Wednesday, April 20, 2016

In (reflective) praise of DJCM

The scientist, David J. C. MacKay, passed away recently.  I have always been impressed by the wide range of people he influenced, but I was particularly surprised, at his passing, to see what a diverse range of people paid tribute to him, from young scientists working in a range of disciplines who were taught by him and use his Information Theory, Inference, and Learning Algorithms book, to public communicators of science, a relatively small and exclusive group which he effectively joined when he wrote his book 'Sustainable Energy - without the hot air.'

My favourite tribute was a tweet from David Spiegelhalter, who said of him,

"probably the most intelligent, principled, and fun person I shall ever know."

I am not sure there is much I can add to that.  He taught me when I was a master's student in Cambridge.  Among all the lectures I have been to, his were probably the most intelligent and fun.  And to see his principles, one only had to look at his jumpers, which were clearly designed to eliminate any need of central heating.

I think it would not be an understatement for me to say that I idolised him.  Some people idolise great rock stars, or great football players.  For me, at the tender age of 21, it was David MacKay.

I really thought, here is a man who has the power to change the world through the force of his intelligence.  I have a more nuanced view now, both of what it is possible to change, and of the types of people who are needed to achieve that change.

There are others who I think still see him as an idol.  In his obituary, Mark Lynas quotes David MacKay saying, “Please don’t get me wrong: I’m not trying to be pro-nuclear. I’m just pro-arithmetic.”  There is obviously something important here, that we should try and quantify the costs and benefits of different options for energy production and consumption.  However, there also seems to be an implicit suggestion, which I think is misguided, that if everyone was good at arithmetic, we would somehow be able to solve all the world's problems.

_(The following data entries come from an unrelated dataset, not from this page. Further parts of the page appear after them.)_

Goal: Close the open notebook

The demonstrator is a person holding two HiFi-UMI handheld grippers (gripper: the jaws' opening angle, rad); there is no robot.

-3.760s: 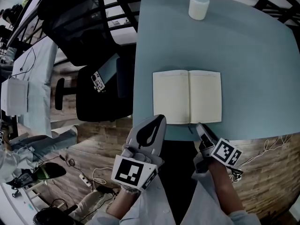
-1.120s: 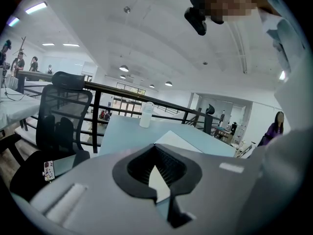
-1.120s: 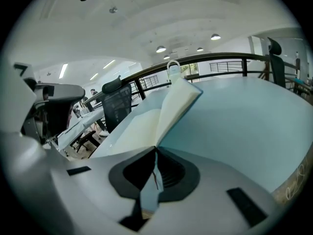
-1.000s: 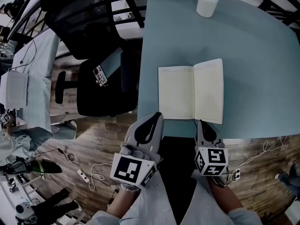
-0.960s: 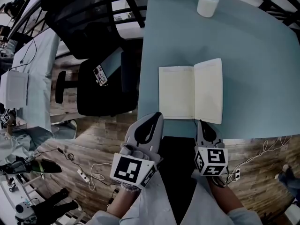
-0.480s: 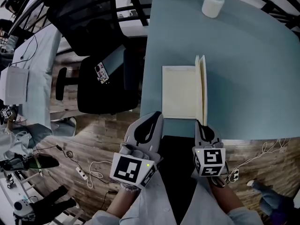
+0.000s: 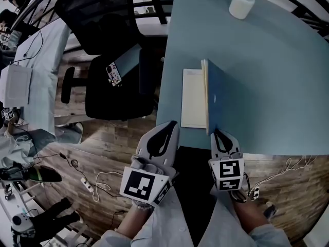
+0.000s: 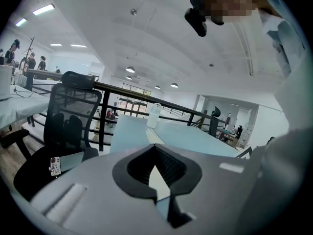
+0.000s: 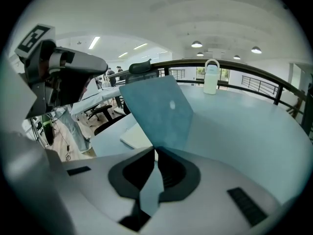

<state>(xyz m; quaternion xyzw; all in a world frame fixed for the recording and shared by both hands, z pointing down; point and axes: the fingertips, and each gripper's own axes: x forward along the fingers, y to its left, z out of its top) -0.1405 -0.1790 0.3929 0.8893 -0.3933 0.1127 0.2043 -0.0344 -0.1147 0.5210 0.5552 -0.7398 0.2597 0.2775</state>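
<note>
Head view is showing the right claw (image 7: 217, 133) pinching the notebook (image 7: 194, 99)'s cover (image 7: 222, 103) at six o'clock, holding it tilted toward nine o'clock for shutting, the left claw (image 7: 173, 123) idling closed and empty.

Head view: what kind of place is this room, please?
Probably an open-plan office or lab workspace. A large teal table stands beside a black office chair. Cables and a power strip lie on the wooden floor. The left gripper view shows a wide hall with ceiling lights.

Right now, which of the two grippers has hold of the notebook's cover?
The right gripper: its jaws pinch the near edge of the raised teal cover. The left gripper holds nothing.
</note>
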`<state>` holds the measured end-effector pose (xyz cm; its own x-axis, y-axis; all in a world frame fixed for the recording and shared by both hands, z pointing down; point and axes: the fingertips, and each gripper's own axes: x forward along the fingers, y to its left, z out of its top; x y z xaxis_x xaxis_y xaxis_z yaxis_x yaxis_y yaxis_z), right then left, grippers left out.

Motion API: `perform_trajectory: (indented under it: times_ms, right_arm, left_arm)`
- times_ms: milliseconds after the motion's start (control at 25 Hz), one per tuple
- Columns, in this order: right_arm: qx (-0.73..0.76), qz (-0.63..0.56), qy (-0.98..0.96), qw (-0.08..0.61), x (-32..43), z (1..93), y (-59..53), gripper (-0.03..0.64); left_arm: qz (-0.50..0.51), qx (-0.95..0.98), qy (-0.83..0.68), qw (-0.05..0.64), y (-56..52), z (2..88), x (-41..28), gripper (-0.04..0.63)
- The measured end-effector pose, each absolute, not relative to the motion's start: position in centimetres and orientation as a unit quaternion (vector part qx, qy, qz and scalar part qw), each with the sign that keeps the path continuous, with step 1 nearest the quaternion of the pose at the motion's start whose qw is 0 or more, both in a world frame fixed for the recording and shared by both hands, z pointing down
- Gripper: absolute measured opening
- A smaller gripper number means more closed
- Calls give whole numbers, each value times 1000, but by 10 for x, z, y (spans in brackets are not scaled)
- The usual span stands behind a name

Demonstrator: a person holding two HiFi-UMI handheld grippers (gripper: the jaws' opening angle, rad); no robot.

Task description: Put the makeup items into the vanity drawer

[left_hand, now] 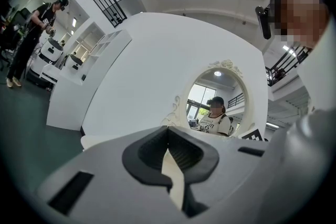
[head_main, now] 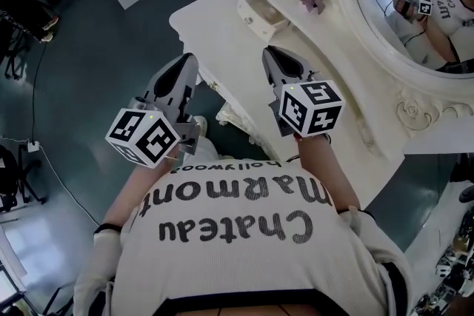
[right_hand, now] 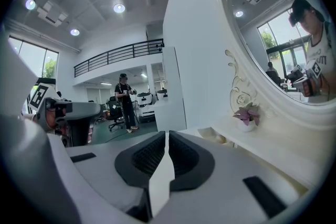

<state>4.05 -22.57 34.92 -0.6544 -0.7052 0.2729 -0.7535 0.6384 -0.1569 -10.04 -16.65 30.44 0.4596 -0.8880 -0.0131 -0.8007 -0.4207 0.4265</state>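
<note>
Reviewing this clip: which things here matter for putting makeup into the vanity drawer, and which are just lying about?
Belongs to the job:
- vanity
- small open drawer on its top
- left gripper and right gripper, both shut and empty
- no makeup items in view

Just lying about:
- flower pot
- mirror
- person standing far behind

- A dark green floor (head_main: 89, 48) is seen beneath white furniture.
- A tall white partition wall (left_hand: 173, 60) is set beside a white counter (left_hand: 65, 99).
- Round ceiling lights (right_hand: 119, 8) are lit.
- A railed balcony (right_hand: 118, 55) and large windows (right_hand: 26, 60) are seen beyond.
</note>
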Motion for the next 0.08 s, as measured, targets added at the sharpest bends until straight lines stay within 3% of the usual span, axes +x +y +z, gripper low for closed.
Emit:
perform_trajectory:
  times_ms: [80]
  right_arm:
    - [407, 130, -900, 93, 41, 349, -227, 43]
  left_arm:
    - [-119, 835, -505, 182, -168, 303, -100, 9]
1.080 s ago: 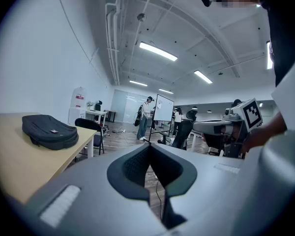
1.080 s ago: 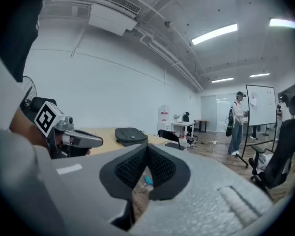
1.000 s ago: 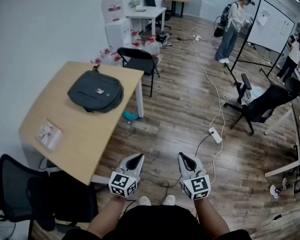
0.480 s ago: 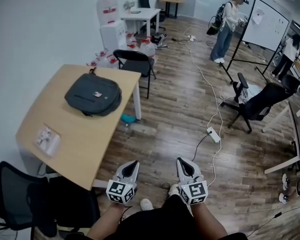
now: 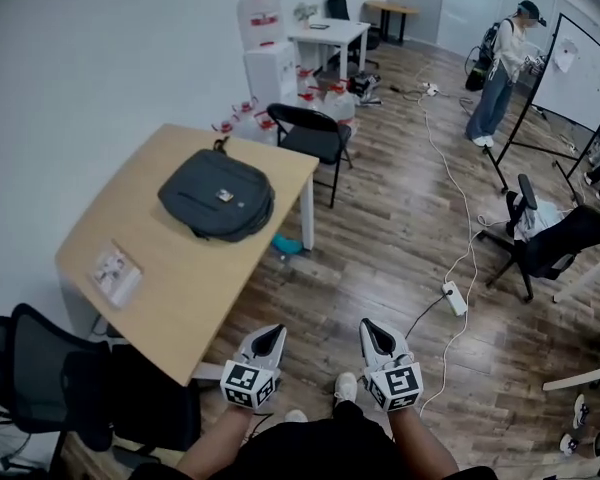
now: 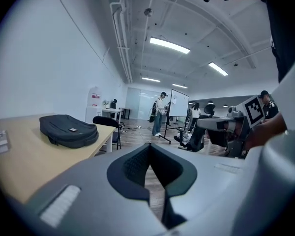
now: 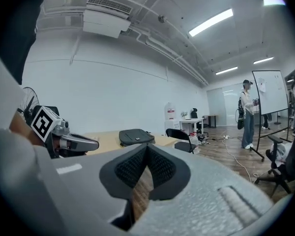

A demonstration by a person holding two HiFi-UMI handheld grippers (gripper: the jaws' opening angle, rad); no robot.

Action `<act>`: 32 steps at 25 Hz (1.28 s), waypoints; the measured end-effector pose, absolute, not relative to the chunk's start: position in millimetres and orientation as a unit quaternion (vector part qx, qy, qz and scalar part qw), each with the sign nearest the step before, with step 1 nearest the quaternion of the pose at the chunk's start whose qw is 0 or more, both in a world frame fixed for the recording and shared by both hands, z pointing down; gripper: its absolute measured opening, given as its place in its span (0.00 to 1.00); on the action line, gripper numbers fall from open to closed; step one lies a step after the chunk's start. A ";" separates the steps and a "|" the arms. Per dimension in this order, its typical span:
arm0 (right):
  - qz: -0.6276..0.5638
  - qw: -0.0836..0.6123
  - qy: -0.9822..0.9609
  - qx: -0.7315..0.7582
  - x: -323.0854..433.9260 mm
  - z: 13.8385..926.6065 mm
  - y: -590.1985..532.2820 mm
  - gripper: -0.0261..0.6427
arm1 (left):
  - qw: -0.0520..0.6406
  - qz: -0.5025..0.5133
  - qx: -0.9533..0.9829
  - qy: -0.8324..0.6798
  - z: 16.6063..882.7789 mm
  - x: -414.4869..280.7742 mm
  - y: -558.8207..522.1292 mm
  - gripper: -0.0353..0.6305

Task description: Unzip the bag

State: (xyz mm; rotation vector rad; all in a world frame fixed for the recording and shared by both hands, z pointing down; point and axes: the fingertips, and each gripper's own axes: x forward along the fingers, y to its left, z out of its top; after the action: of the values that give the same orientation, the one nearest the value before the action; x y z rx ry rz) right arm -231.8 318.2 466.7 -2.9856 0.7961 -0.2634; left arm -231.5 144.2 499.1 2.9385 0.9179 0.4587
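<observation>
1. Head view: high, looking steeply down; light wooden table (image 5: 170,278) off to the left, not close.
2. Left gripper view: low, level, table close at left.
3. Right gripper view: low, level, table farther off.
4. All three share the dark grey fabric backpack (image 5: 217,195).

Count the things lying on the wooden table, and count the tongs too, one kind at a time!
Dark grey backpack: 1
Flat printed packet: 1
Tongs: 2, the left tongs and the right tongs, both shut and empty
Total: 4
</observation>
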 end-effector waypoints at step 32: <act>-0.096 -0.022 0.434 -0.895 -46.1 487.7 277.6 0.04 | 0.027 0.167 0.974 0.148 514.6 -89.5 121.5 0.08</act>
State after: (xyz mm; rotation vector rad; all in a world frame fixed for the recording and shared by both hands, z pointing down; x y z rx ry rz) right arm -46.1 277.6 487.7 -2.8530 1.3835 -0.3071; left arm -89.5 121.5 514.6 3.0090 0.4583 0.5159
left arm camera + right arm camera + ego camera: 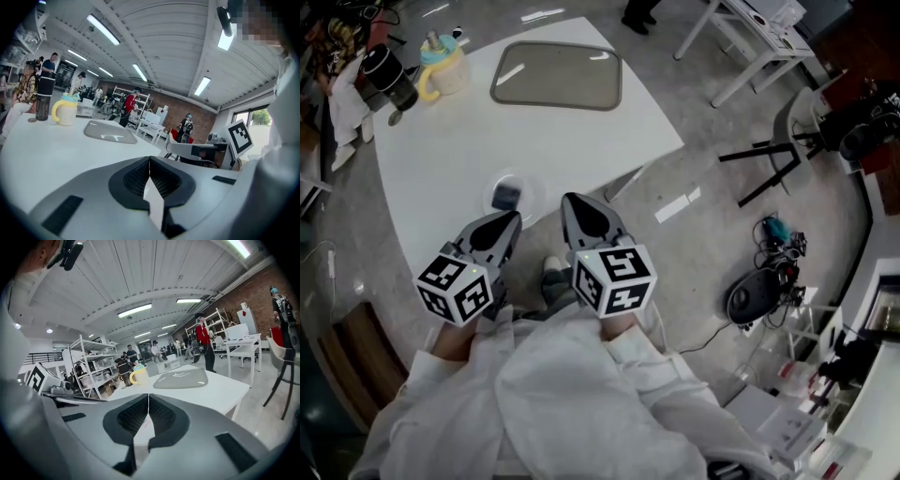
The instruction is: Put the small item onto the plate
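**A:** Two grippers, then. How do they stand?

**B:** Nearest are the white sleeves [553, 394]. These lead to both grippers, which are side by side over the near edge of the table [441, 159]. The left gripper [511, 220] is clenched, with its jaws pressed together and nothing between them. The right gripper [572, 202] is clenched and empty as well.

**A:** And the item?

**B:** The dark item [506, 196] lies on the plate [531, 184], just beyond the left gripper's tip and close to the table's near edge. The right gripper points past the plate's right side.

**A:** What is farther off?

**B:** Well beyond the plate, a grey tray [558, 75] lies flat at the far side of the table. To its left stands a cup [441, 70] with a yellow handle. A dark tumbler [386, 80] is just beside the cup, at the table's left edge.
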A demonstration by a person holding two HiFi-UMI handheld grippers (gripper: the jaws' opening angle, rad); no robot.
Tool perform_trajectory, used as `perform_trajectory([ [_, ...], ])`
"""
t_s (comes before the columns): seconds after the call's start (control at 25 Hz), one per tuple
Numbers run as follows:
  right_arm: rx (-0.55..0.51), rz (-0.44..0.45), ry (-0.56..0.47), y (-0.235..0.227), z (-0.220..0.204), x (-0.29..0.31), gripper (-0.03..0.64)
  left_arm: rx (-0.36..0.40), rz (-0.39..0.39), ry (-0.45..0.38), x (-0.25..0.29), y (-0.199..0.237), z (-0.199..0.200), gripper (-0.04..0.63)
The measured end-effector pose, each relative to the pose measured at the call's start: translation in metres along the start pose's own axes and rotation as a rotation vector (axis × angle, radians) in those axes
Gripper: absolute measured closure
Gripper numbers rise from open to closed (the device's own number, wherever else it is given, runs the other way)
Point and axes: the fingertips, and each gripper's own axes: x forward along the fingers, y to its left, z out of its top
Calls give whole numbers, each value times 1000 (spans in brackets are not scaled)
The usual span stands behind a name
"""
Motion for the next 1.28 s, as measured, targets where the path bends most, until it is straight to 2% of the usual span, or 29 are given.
perform_trajectory([
  [0.28, -32, 68, 50, -10, 5, 34, 601, 28, 32, -12, 25, 17, 17, 584],
  [0.56, -47, 101, 93, -11, -1, 59, 601, 8, 61, -6, 33, 40, 17, 584],
  [0.96, -41, 102, 140, -13, -6, 81, 601, -19, 91, -8, 37, 67, 25, 584],
  [1.28, -38, 93, 152, -1, -6, 87, 600, -20, 61, 17, 38, 75, 30, 584],
])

In the same obituary, David MacKay is described as a true polymath.  Again there is truth here, in that he was able to move nimbly between different scientific fields, from error-correcting codes in computer science, to information theory in genetics, to neural networks for machine learning, to spin models for particle physics.  The list could go on and on.  However there is a recurring theme, which is the description of a physical system by a mathematical model.  David MacKay was great at analysing models and doing inference for them, and he had a very good understanding of probability that allowed him to apply a relatively small set of principles to a wide range of of scientific problems.

Nevertheless, I am uncomfortable with the epitaph 'true polymath'.  As far as I am aware, David MacKay had no great interests outside of science and the application of science in public policy.  This is not a criticism of him as a person, I think it is very important that such people exist in society.  However, there are many other things in life to enjoy and to be curious about - literature, food, music, philosophy etc.  I think that a 'true polymath', of which there are very few, should be able to think in several different ways.  Descartes is a good example.  He invented cartesian coordinates and he probed the nature of the soul / existence.

What does the future hold for the areas where David MacKay did have greatest impact?  And how can we best ensure that his work and life live on in some sense?  There is clearly still a lot of work to be done.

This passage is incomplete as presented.